> Task requirements
All the lines below should be set down exactly, with no picture carried into the copy.

> Information shown

· · · ·

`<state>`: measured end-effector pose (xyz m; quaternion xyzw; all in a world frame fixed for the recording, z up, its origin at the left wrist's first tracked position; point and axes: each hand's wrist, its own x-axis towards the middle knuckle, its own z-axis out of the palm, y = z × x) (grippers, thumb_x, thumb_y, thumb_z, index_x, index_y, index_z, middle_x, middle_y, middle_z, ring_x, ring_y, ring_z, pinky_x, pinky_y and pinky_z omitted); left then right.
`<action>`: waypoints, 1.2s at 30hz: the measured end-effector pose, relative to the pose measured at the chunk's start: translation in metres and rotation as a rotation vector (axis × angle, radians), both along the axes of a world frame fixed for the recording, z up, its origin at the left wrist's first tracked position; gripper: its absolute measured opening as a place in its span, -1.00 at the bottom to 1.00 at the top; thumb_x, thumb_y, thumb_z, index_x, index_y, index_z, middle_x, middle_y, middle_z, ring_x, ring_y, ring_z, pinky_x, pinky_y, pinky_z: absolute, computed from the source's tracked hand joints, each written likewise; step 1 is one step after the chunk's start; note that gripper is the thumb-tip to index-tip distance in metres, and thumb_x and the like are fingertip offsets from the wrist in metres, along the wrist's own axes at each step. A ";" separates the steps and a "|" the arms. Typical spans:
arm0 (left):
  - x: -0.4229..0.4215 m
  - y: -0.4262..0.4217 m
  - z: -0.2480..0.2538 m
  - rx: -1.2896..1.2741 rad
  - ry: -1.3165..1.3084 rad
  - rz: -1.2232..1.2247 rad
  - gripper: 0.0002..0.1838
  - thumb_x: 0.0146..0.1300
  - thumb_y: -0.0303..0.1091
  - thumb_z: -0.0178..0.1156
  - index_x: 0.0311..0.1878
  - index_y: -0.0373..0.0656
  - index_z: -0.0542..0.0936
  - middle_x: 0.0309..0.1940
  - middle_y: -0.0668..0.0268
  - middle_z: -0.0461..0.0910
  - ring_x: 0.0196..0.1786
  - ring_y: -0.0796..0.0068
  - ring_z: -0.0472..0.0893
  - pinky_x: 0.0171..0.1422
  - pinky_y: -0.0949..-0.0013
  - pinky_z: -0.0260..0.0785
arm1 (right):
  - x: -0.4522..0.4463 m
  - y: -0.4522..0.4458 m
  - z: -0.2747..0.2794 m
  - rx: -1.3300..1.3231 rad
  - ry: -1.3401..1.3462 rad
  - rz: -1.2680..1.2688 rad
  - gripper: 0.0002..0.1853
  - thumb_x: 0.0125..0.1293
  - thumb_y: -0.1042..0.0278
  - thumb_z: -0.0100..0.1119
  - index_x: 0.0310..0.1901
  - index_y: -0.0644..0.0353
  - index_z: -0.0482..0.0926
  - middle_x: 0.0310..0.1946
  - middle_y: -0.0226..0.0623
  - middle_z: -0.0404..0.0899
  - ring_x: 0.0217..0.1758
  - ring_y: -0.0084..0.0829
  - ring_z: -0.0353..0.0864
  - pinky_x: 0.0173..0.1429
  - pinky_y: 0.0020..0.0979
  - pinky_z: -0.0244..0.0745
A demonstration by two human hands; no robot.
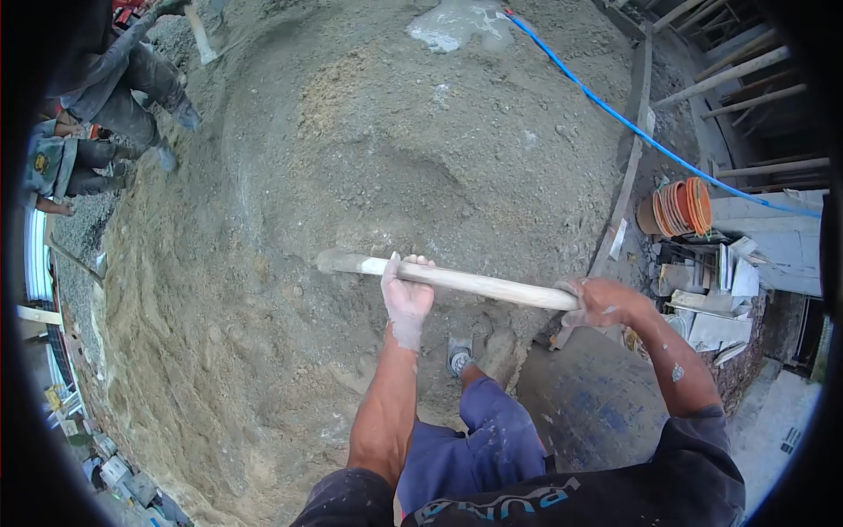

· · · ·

> Result of this exercise
`<state>`: measured end-effector pose (xyz m; quaternion xyzw; all in a world frame fixed for the recording, z up, its origin at the left wrist's first tracked position; point and axes: each hand's wrist, its own x-axis towards the middle knuckle, its own z-axis out of the palm, y = z × x) (grippers, thumb_x, thumb_y, thumb_z, index_x, index_y, index_z, middle_x, middle_y, middle_z, ring_x, ring_y, ring_z, pinky_x, pinky_y and pinky_z omitted); left then right.
`<action>`: waypoints, 1.2s at 30hz: the measured end-effector pose, relative to the pose measured at the chunk's start: translation in metres and rotation as a rotation vector (axis × angle, radians), both along the axes of a world frame fixed for the recording, z up, its origin at the left wrist's first tracked position; gripper: its absolute measured opening as a place in its span, -1.00 at the bottom to 1.00 at the top; thumb_x, thumb_y, thumb_z, index_x, index_y, index_z, middle_x, middle_y, middle_z, ring_x, ring_y, ring_z, pinky_x, pinky_y, pinky_z: absolute, computed from the source's tracked hand joints, each written likewise; step 1 is one step after the chunk's start; note that gripper is the thumb-tip to index-tip distance in metres, and thumb_x and the like are fingertip offsets from the wrist in metres, along the wrist's own axes at each step. A ";" separates the steps and a "|" the arms. Typical spans:
arm0 (left):
  - x: -0.4229..0.4215 m
  - y: -0.4262..0.4217 m
  - z: -0.2480..0.2538 m
  - rx: -1.2896..1.2741 rad
  - ry: -1.3165..1.3084 rad
  - rz: -1.2232..1.2247 rad
  - gripper: 0.0002..0.1838
  - thumb_x: 0.0146..0.1300
  - thumb_y: -0.0303..0.1091
  - thumb_z: -0.0178..0.1156
  - index_x: 0.0311..0.1878
  - index_y: -0.0373..0.0656
  - index_z: -0.0542..0.0936
  - middle_x: 0.0309..0.1940
  - middle_y: -0.0668..0.0268
  - middle_z: -0.0461..0.0910
  - ring_x: 0.0196..0.1786
  - ring_y: -0.0796..0.0068
  - ring_z: -0.0472..0.0893
  - pinky_x: 0.0171..0.1422
  - pinky_y: -0.0949..-0.0013
  - pinky_z: -0.0260..0.0785
arm1 (right):
  - x: -0.4522..0.4463 m
  - y: -0.4522..0.4458 m
  - z: -0.2747..0.2794 m
  - rx: -1.3300..1.3231 rad
  - ry: -1.3401..1.3462 rad
  - rz: -1.2680..1.2688 rad
  - gripper: 0.0002..0.1853
  - thumb_x: 0.0125..0.1293
  - thumb_y: -0.1042..0.0278
  - thumb_z: -0.0100..0.1119
  - index_x: 0.0310..0.1901
  - index_y: -0.0644..0.0353
  - index_z: -0.0482..0.0926
  - middle_x: 0.0310..0.1946
  - middle_y: -0.0226..0.0623
  - middle_z: -0.0404..0.0899
  - ring_x: 0.0217..0.1758
  - ring_y: -0.0084..0.0829
  - ring_z: -0.0353..0.0864
  - pinky_x: 0.0173..0.1429
  - pinky_y: 0.0020..0.0979
  - pinky_z: -0.0244..0.0745
A demonstration by two human hands; no robot.

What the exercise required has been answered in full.